Describing the Foehn Effect is quite simple but how it effects our little island is a lot more complex than it would seem at first glance.
To put it simply, The Foehn Effect is a dry and relatively warm wind that blows down the leeward side of large hills and mountains.
Why is it only on the leeward side though?
When a moist airflow comes across a large hill or mountain, the air is forced to rise up and over that hill, and as it rises it becomes cooler. Cooler air however cannot contain as much moisture as warmer air, so the moisture condenses into clouds and sometimes rain, depositing the moisture on the windward side, so by the time the air reaches the other side of the mountain, not only is it drier, but as it sinks it becomes warmer too, this is because the process of condensation on the windward side actually leads to an increase in temperature of the airmass, also dry air can warm much more quickly than moist air, this means that any surface heating by the sun on the leeward side can lead to large temperature variations on either side of the hill/mountain.

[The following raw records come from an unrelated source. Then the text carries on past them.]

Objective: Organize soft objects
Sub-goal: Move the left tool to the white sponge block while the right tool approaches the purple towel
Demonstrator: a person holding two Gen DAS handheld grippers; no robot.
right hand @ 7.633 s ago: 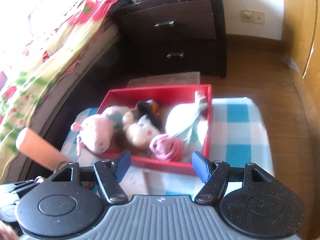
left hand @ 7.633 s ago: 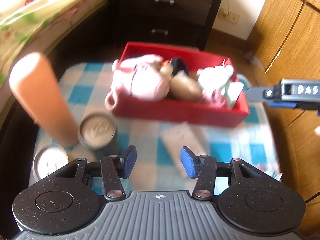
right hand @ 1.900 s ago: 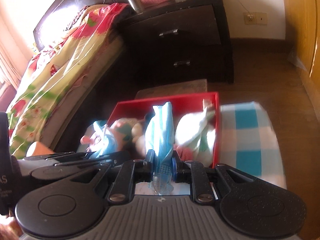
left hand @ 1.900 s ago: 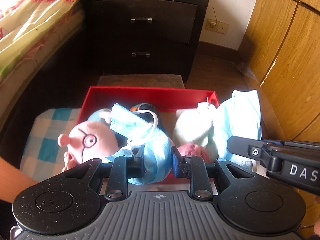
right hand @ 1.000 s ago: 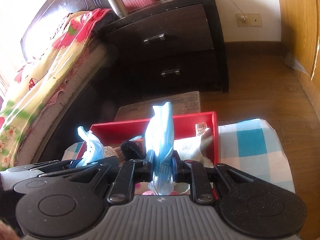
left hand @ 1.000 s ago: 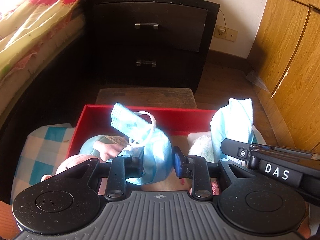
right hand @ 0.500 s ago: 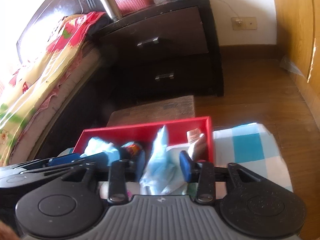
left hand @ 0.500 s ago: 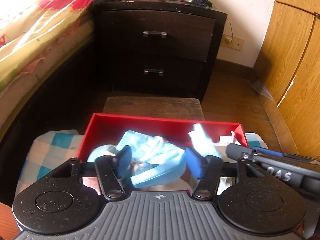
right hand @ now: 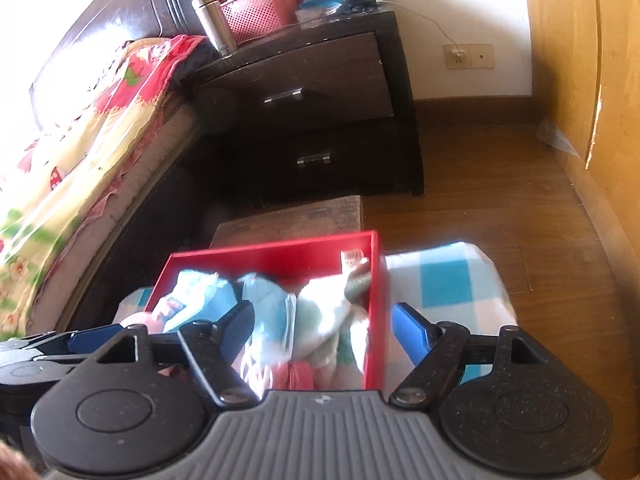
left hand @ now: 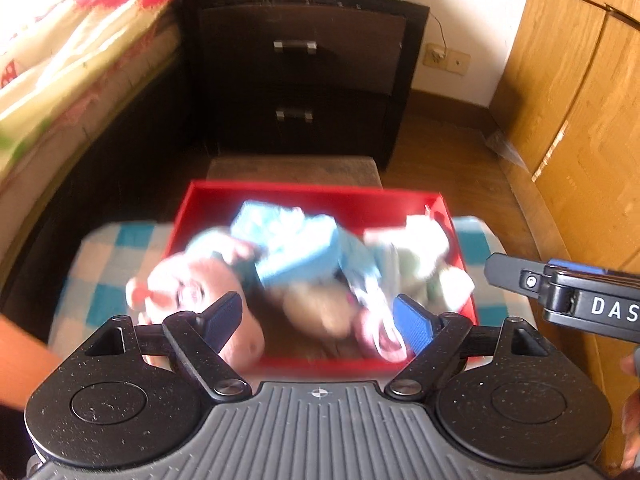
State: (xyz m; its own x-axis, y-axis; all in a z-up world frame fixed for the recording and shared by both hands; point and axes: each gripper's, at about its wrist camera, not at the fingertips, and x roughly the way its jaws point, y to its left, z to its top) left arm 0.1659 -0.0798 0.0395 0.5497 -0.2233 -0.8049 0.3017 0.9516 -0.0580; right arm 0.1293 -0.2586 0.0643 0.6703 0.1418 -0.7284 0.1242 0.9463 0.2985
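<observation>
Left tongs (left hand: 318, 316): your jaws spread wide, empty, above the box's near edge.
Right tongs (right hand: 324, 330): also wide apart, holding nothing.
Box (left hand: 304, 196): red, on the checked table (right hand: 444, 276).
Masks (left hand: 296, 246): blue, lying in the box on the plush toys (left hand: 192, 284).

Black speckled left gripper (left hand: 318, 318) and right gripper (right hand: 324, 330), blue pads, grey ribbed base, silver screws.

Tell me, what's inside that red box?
The red box holds a pink plush toy, light blue face masks and pale soft items heaped together. Whatever lies beneath the heap is covered.
</observation>
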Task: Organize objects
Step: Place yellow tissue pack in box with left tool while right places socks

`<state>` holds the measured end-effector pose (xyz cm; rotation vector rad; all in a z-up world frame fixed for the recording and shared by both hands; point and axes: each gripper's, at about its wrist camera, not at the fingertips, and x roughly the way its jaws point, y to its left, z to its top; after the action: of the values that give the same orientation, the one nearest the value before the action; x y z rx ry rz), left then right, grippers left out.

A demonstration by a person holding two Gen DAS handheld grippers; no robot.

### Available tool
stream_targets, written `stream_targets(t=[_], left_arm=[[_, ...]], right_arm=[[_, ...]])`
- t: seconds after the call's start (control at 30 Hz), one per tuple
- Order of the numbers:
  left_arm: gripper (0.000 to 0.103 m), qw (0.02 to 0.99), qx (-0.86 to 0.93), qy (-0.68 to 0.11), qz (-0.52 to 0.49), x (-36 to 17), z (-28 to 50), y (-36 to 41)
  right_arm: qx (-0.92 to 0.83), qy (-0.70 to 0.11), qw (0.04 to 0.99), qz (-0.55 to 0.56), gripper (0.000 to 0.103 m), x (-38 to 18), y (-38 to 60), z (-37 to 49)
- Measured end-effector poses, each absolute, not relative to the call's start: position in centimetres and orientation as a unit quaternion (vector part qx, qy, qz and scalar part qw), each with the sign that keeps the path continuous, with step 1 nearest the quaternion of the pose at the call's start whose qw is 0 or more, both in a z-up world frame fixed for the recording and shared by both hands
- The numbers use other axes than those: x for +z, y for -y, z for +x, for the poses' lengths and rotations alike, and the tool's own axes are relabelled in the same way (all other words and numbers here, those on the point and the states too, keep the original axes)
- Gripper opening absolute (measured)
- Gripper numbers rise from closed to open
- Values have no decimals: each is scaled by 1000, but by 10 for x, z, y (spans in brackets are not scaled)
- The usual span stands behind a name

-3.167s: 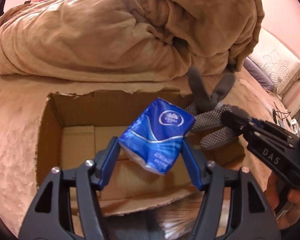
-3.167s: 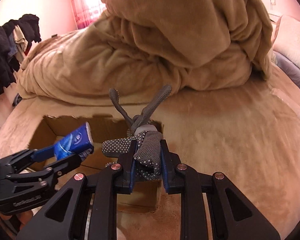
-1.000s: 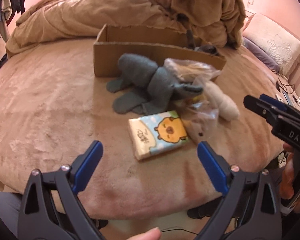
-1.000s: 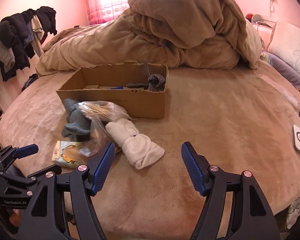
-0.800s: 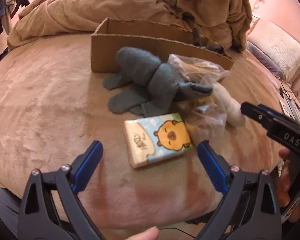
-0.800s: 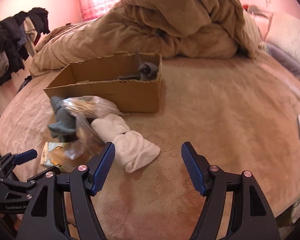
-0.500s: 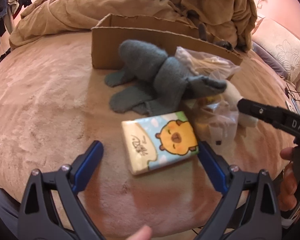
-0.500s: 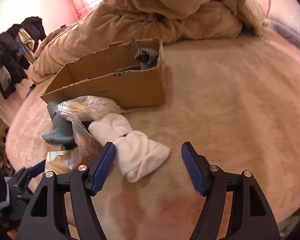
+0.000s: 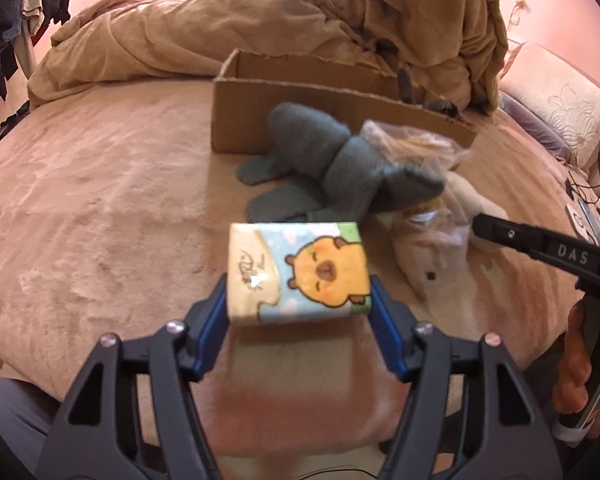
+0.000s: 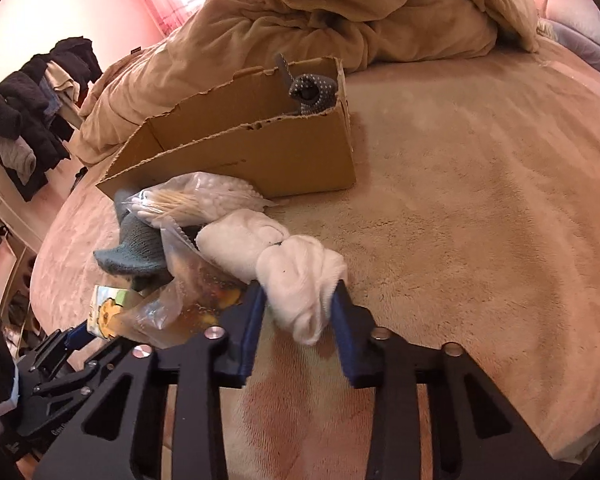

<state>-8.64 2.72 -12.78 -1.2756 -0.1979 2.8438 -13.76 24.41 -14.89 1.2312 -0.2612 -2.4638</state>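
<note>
Left gripper (image 9: 300,304) just closed on the tissue pack (image 9: 298,272), clamped nearest the camera. Right gripper (image 10: 300,312) just closed on the white sock bundle (image 10: 276,256). Both sit in front of the cardboard box (image 9: 300,116); grey socks (image 9: 332,172) between.

**Tissues and socks gripped, box waiting behind**

The tissue pack (image 9: 298,270), printed with an orange cartoon animal, sits clamped between blue pads. The knotted white sock bundle (image 10: 296,268) is pinched at its near end. Grey socks (image 9: 332,172) and a cotton-swab bag (image 10: 196,200) lie before the open cardboard box (image 10: 268,156), which holds a dotted grey sock (image 10: 314,92)
</note>
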Motion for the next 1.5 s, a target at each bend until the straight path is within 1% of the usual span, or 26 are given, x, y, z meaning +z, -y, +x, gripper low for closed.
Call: stream_targets(t=[0.07, 0.2, 0.37, 0.53, 0.7, 0.83, 1.17, 1.4, 1.5], left_arm=[[65, 11, 912, 66, -405, -121, -79, -24], [65, 17, 915, 74, -397, -105, -69, -19], [65, 23, 921, 92, -379, -75, -51, -2], [65, 35, 927, 89, -363, -52, -48, 7], [65, 40, 933, 83, -348, -33, -50, 15], [65, 46, 936, 94, -336, -18, -49, 22], [66, 61, 939, 101, -324, -2, -59, 32], [66, 80, 937, 86, -328, -9, -102, 26], [66, 77, 930, 90, -348, -22, -134, 29]], right_arm=[[-881, 83, 180, 429, 29, -142, -245, -131], [-897, 61, 163, 406, 28, -128, -248, -115], [-905, 53, 153, 393, 28, -113, -251, -94], [-913, 39, 155, 375, 28, -89, -252, -75], [-923, 1, 158, 350, 29, -63, -241, -60], [-925, -10, 168, 341, 29, -51, -230, -55], [-928, -13, 196, 315, 29, -23, -203, -56], [-928, -14, 202, 312, 29, -15, -186, -77], [-927, -15, 200, 316, 29, -15, -181, -89]])
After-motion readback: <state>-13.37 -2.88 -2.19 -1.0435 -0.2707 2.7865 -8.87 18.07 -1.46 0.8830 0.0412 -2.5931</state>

We have no mountains on the Isle of Wight, so how can this effect us?
Our island has a very undulating landscape, some of the hills reach close to 800ft (although not quite) and this is enough to produce a Foehn Effect on a small scale.
Shanklin is one of the more notable areas we can see this effect, especially during spring and early summer.
When a warm, moist southerly airflow is pushing across southern England during this time, the island often feels rather chilly, this is because the English Channel takes some time to warm up after the winter months.
So lets say there is a moderate southerly breeze, its 13’c along the southern coast of the island (channel cooled) and 18’c in more central and northern parts of the island (moderately land heated). Shanklin would likely exceed 20’c, this is because the wind is being forced up over Ventnor down, St Boniface Down and Shanklin down. The forcing often produces low cloud, hill fog and drizzle, and by doing so deposits its moisture, although places to the lee of those downs would likely see the cloud break up and the drier air warms significantly and gives Shanklin and the local surrounding area a fine, warm day.